Entre les 2 Corée, la guerre n’est pas finie. Seul un armistice a été signé, pas de traité de paix. Ce qui laisse le champ libre aux militaires du Sud de recruter l’un des leurs afin de l’envoyer comme business man en Corée du Nord. Bien évidemment, ce n’est qu’une couverture pour approcher Kim Jong-il afin que celui-ci lui donne carte blanche pour visiter des sites propices à son commerce. En réalité, il cherche à découvrir où en est l’avancement de son programme nucléaire ! Bien que ses relations avec les dignitaires nord-coréens soient un jeu de dupes, il finit par se lier d’amitié avec l’un d’eux. Tout l’enjeu est cet entremêlement, à l’instar du rapprochement des 2 Corée, entre les relations humaines , le jeu stratégique de chacun et leurs faux semblants en cascades.

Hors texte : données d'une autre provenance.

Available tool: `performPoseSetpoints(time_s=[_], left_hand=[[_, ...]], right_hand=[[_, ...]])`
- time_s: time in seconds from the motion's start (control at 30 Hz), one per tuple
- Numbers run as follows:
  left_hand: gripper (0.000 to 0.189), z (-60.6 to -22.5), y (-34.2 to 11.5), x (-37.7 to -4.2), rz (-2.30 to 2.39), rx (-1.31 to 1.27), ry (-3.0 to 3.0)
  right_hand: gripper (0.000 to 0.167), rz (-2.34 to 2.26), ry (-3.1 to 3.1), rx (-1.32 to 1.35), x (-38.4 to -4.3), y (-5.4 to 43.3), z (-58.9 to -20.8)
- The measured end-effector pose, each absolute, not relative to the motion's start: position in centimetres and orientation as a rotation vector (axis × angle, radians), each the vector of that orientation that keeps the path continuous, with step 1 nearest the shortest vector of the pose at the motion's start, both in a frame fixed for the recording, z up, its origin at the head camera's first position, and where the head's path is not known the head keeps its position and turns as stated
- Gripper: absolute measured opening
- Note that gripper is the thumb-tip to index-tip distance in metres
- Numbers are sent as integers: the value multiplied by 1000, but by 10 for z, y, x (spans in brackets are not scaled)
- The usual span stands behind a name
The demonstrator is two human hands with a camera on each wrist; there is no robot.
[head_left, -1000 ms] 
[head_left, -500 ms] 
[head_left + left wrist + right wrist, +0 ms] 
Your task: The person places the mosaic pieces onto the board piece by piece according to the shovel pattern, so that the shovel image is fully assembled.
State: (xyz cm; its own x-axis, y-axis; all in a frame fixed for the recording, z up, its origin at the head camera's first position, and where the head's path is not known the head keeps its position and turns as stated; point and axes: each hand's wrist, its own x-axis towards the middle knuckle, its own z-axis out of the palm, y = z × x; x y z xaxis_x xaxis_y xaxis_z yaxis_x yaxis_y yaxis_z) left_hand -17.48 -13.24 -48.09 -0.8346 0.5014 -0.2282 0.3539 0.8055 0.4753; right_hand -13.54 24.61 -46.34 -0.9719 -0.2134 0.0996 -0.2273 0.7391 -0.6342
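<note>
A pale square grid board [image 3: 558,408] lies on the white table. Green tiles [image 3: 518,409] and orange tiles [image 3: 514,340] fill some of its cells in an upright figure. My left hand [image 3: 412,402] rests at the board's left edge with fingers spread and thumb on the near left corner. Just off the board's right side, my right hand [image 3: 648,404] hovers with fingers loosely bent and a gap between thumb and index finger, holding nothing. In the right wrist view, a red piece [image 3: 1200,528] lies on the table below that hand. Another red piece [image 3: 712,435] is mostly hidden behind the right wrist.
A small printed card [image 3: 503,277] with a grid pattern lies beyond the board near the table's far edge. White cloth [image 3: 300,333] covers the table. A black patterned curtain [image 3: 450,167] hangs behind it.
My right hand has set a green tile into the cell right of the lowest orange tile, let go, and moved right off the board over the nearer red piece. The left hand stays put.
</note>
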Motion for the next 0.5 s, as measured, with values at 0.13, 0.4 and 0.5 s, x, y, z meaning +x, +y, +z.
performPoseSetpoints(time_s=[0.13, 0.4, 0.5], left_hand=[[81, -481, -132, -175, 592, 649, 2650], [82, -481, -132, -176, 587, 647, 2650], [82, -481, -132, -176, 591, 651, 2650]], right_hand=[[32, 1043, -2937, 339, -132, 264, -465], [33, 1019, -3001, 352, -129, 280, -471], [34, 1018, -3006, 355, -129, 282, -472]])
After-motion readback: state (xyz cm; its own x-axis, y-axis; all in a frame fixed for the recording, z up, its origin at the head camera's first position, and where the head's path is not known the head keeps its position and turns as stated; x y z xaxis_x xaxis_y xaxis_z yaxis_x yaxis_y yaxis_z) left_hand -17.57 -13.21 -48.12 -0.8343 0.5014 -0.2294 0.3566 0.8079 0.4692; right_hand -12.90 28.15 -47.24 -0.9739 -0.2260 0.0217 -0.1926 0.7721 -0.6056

Le film est en cela très fin et très habile. Le scénario est à la fois bien documenté et très efficace avec une mise en scène rythmée qui nous tient en haleine jusqu’à l’ultime scène. La référence du titre à John Le Carré et son espion qui venait du froid n’est pas usurpée car le film a, non seulement la densité des romans du maître de l’espionnage, mais aussi son point vue sur cette absurdité qu’est la guerre froide dont la division entre les 2 Corée n’est qu’un ultime avatar. Si on ne connaissait pas le dictateur nord coréen : Kim Jun-il, l’acteur qui l’incarne nous en transmet tout le machiavélisme teinté de ridicule. L’espion incarné par Hwang Jung-min joue admirablement aussi la métamorphose entre son quotidien d’espion réservé et discret et le business man avenant et extraverti. A force de manipuler les autres, il prend aussi conscience qu’il l’est tout autant et que son action implique des retombées géostratégiques dans son propre pays, la Corée du Sud. Toujours d’ actualité, à voir de toute urgence !

Camille DOUZELET et Pierrick SAUZON

The Spy Gone North, Corée du Sud, 2h20, scénario : Yoon Jong-bin, avec Hwang Jung-min, Lee Sung-min, Cho Jin-woong. Sortie en salles le 7 novembre 2018.